Nürnbergs Bürgermeister Christian Vogel sieht sich erheblichen Drohungen ausgesetzt.

Nürnbergs Bürgermeister Christian Vogel sieht sich erheblichen Drohungen ausgesetzt. © Roland Fengler

Doch die Verfasser der Hass-Mails, die zum Erstaunen des Bürgermeisters oft mit ihrem vollen Namen und Adresse unterschreiben, hätten die Grenzen des Anstands weit hinter sich gelassen. "Gestern lag ein Backstein vor meinem Haus, daran hing ein Zettel mit dem Text: Heute liegt er vor der Tür, morgen vielleicht schon im Haus." Auch Vogels Familie leidet unter den Drohungen. "Die Mails kommen aus dem ganzen Bundesgebiet", sagt Vogel und zitiert aus einer Mail, die während des Gesprächs mit der Redaktion eingeht: "Dich blöde Sau würde ich gerne angeschossen im See sehen", schreibt der Verfasser aus Karlsruhe.

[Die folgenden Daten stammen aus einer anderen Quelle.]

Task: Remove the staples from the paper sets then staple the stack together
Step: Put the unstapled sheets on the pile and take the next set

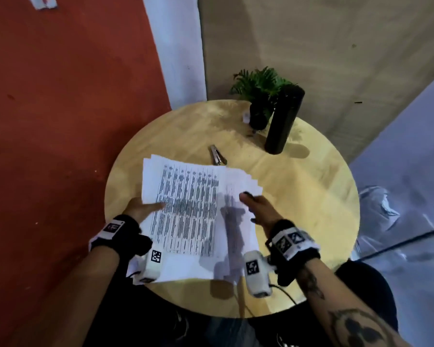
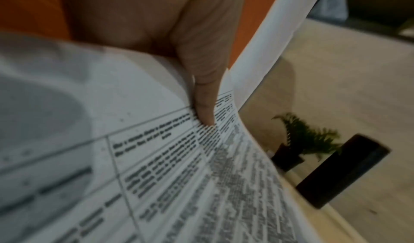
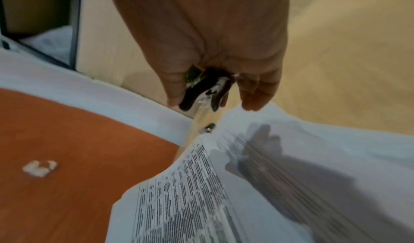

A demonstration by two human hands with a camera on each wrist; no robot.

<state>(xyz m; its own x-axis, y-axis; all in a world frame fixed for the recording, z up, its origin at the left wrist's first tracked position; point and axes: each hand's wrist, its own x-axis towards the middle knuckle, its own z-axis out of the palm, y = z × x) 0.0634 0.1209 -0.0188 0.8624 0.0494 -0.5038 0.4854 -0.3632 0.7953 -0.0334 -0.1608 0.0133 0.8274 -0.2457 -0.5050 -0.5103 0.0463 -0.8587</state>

Vogel prüft jetzt mit dem städtischen Rechtsamt, gegen welche Mailschreiber er Anzeige erstattet. "Auch Politiker sind kein Freiwild, es ist wichtig, deutlich zu machen, wo die Grenzen überschritten werden." Juristisch wird die Stadt auch gegen diejenigen vorgehen, die am Wöhrder See Bänke und Tafeln beschmiert haben mit Sprüchen wie "Vogel, du Mörder" oder "Nürnberg die Mörderstadt". Ein Unbekannter habe Schweineblut in die Norikusbucht gekippt, sagt Vogel. "Die Schmierereien sind Sachbeschädigung an öffentlichem Eigentum und wir werden Strafantrag stellen", sagt Vogel, der betont, dass er keineswegs allein die Entscheidung für den Abschuss der Gänse gefällt habe. "Mit am Tisch saßen andere Ämter, zum Beispiel das Landesamt für Landwirtschaft, aber auch der Landesbund für Vogelschutz."

Mittlerweile liegen Klagen vom Tierschutzverein Noris, einer Nürnberger Anwältin und der Tierrechtsorganisation Peta gegen die Stadt und den Jagdpächter vor, der am Samstag die Gänsejagd am Wöhrder See leitete. Eine Gans war angeschossen worden und verendete elendig. "Ich kann nicht sagen, wie genau es dazu kommen konnte, weil ich nicht dabei war", sagt Vogel. Aber sicherlich habe niemand die Absicht, Vögel unnötig leiden zu lassen. Sollten Fehler passiert sein, sei er bereit, sich dafür zu entschuldigen. Doch generell hält er die Abschussgenehmigung nicht für angreifbar. "Der Wöhrder See ist ein Jagderevier und Gänse dürfen ab 1. August geschossen werden."